Reproduce the lines below exactly. Begin with the first, end with the line containing "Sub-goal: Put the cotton", and leave out the pictures.

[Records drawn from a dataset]
- Opening Delimiter -

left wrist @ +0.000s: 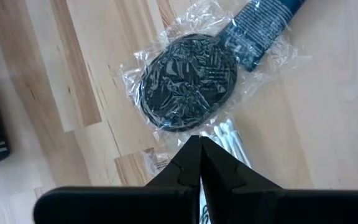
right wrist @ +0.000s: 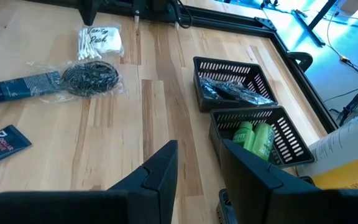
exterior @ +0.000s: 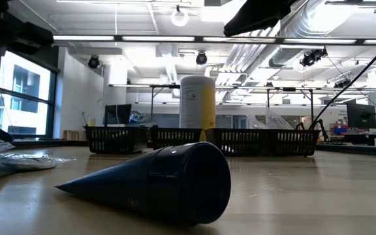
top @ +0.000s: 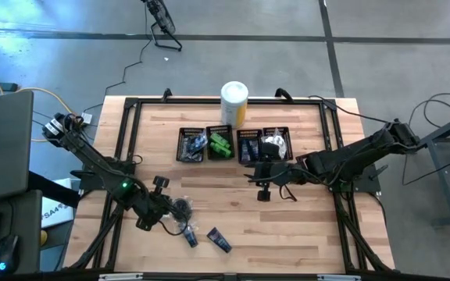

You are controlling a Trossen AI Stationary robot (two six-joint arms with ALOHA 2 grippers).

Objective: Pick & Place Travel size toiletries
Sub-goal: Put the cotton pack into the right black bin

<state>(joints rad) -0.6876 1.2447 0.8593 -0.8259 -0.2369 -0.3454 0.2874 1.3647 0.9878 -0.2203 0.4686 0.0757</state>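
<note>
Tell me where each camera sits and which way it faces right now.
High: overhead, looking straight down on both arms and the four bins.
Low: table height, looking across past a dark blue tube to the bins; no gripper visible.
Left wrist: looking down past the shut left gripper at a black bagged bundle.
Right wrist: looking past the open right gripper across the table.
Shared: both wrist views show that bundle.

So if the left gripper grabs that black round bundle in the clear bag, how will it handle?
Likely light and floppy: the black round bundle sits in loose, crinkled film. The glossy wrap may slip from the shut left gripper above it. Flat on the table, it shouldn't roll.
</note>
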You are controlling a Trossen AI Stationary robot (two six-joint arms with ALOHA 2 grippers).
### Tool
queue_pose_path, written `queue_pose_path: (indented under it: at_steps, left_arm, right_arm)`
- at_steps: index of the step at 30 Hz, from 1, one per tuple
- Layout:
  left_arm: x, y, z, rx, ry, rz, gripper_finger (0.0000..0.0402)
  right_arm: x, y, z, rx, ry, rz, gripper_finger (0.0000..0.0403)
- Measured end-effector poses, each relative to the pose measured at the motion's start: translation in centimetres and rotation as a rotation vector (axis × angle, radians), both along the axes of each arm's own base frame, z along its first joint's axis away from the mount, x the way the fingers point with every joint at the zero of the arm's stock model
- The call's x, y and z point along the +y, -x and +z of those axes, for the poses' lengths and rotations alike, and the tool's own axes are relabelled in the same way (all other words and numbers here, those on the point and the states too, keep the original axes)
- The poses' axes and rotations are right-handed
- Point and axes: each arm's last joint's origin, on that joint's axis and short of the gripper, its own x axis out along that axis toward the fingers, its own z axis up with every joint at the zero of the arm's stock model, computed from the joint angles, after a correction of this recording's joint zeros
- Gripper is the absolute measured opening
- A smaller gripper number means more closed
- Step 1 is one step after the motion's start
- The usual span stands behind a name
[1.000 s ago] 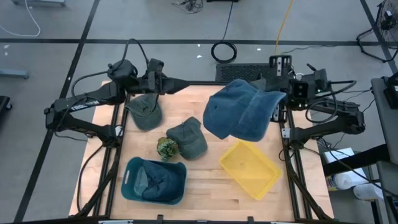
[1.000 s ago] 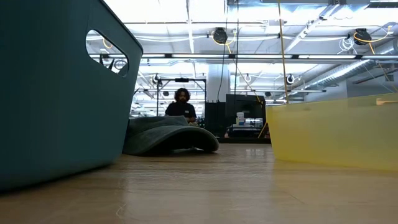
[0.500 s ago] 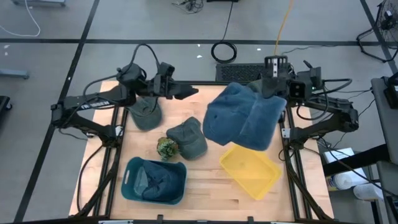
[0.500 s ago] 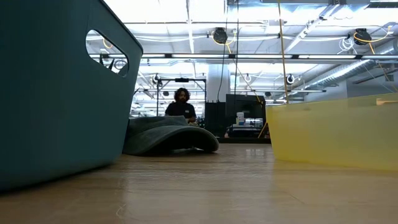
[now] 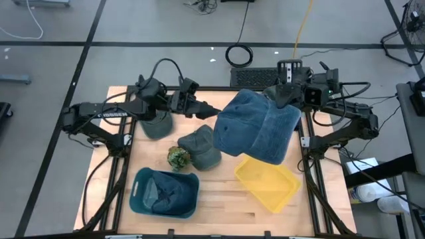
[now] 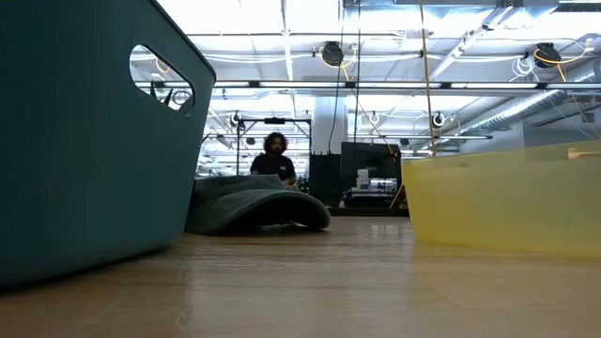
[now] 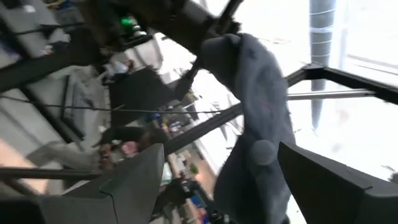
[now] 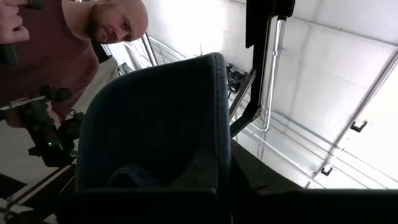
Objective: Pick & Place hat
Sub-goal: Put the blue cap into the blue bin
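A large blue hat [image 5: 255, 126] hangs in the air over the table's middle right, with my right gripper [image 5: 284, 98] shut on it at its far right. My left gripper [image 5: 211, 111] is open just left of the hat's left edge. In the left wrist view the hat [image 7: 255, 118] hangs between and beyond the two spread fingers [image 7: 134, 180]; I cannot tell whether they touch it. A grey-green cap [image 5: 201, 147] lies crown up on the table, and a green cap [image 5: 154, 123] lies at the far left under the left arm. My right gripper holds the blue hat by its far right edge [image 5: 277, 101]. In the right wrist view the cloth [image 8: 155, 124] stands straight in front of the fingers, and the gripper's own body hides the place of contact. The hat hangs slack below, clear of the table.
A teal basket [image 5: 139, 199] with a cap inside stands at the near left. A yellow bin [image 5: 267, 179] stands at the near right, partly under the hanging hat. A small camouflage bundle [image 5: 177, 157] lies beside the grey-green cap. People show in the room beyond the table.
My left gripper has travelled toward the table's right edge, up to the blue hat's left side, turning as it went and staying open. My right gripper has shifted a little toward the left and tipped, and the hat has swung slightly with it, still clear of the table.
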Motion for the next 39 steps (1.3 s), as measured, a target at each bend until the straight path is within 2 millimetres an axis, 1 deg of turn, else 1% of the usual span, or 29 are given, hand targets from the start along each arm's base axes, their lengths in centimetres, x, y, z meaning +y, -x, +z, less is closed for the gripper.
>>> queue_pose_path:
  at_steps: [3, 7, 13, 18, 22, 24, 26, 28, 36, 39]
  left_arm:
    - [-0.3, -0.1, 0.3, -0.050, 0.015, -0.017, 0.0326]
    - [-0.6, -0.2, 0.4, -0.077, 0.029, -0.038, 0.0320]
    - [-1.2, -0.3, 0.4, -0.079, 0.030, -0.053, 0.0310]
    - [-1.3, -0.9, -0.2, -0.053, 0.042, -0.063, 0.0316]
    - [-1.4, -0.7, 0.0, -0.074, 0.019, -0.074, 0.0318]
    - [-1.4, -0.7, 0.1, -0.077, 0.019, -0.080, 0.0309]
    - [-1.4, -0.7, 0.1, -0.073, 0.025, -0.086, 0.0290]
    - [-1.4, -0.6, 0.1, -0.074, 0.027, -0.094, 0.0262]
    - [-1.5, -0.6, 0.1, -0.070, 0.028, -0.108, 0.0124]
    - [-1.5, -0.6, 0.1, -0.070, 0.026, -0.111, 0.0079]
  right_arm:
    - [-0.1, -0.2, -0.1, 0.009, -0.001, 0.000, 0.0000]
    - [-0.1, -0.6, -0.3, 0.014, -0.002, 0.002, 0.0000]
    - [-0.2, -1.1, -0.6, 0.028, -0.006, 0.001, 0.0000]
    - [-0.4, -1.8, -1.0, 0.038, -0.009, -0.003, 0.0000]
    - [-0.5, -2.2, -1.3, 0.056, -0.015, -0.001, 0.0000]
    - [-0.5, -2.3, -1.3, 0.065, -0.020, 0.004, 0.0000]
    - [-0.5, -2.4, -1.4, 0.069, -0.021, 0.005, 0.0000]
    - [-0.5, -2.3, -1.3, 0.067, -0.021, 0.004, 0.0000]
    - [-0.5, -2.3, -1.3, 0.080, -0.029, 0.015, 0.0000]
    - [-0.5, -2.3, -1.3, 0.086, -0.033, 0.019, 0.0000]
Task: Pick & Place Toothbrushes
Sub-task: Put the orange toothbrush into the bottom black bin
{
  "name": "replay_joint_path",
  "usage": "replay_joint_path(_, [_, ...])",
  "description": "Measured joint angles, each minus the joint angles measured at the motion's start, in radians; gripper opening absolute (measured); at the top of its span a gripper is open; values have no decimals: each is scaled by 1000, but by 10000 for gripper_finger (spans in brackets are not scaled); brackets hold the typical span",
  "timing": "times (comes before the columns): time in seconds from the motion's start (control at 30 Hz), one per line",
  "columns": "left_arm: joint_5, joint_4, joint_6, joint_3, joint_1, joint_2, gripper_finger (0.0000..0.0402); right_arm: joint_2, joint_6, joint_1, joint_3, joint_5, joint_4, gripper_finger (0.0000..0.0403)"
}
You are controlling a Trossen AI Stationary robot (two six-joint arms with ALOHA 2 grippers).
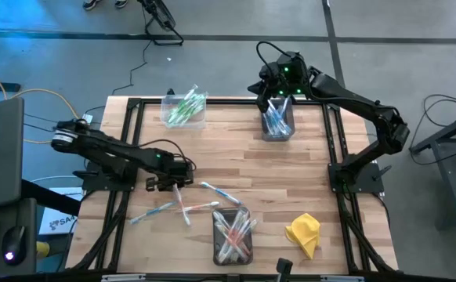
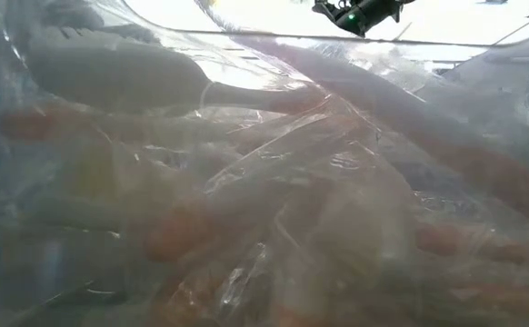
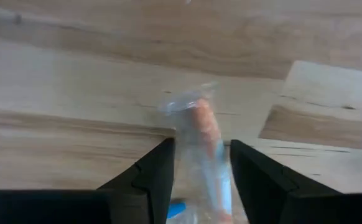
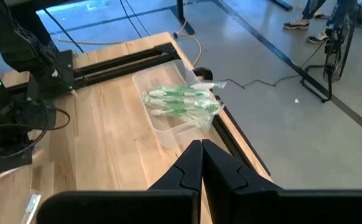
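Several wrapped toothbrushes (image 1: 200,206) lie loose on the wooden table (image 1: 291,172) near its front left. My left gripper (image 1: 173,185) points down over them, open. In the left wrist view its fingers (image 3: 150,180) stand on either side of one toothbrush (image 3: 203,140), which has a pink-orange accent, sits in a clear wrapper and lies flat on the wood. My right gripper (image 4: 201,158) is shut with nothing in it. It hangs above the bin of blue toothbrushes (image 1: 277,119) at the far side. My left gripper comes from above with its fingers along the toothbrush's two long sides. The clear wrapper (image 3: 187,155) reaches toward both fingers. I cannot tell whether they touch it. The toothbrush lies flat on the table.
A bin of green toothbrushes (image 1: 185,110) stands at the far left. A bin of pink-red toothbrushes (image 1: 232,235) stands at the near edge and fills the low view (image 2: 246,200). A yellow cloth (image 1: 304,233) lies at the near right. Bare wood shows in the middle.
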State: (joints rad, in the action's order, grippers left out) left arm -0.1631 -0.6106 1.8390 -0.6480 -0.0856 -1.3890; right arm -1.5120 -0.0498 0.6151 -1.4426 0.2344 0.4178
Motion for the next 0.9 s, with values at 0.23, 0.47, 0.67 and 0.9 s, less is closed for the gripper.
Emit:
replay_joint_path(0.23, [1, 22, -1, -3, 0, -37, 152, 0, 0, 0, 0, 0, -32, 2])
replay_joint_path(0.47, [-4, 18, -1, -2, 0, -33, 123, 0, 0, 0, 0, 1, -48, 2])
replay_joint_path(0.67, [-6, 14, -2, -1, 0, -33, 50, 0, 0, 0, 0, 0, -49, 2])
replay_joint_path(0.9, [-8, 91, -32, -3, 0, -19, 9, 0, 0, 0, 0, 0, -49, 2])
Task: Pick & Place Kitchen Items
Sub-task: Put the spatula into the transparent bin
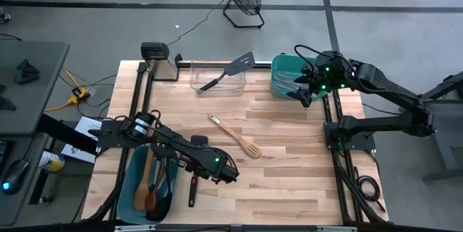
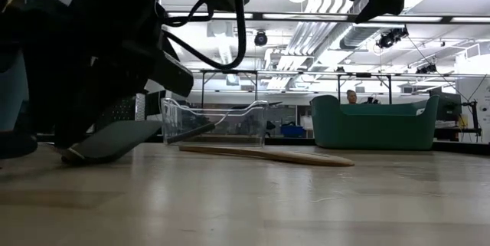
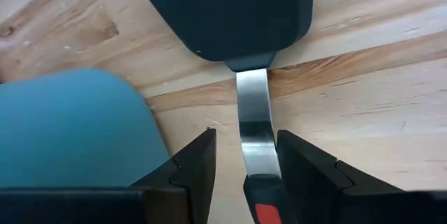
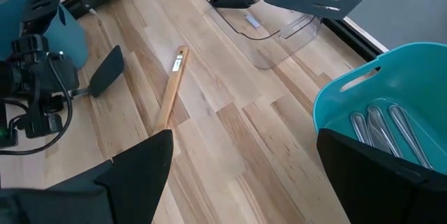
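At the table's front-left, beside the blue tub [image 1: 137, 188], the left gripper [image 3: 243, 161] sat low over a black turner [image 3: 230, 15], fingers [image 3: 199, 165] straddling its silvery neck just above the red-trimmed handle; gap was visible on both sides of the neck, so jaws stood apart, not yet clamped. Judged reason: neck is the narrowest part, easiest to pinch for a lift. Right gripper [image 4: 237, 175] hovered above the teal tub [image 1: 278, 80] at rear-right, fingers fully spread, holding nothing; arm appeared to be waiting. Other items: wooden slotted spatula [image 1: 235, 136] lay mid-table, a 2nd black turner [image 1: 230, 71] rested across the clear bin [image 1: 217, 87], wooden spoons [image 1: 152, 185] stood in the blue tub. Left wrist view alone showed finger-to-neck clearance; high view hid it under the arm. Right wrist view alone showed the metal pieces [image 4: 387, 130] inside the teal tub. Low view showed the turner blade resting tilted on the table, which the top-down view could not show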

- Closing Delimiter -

*Reply*
left wrist @ +0.000s: 
right wrist @ +0.000s: 
exterior @ +0.000s: 
top @ +0.000s: 

You are controlling a Trossen AI Stationary robot (two six-joint arms with ALOHA 2 grippers).

Objective: Pick & Place Travel size toiletries
Sub-goal: Put the cotton pack into the right black bin

Nothing remains to be added to the answer.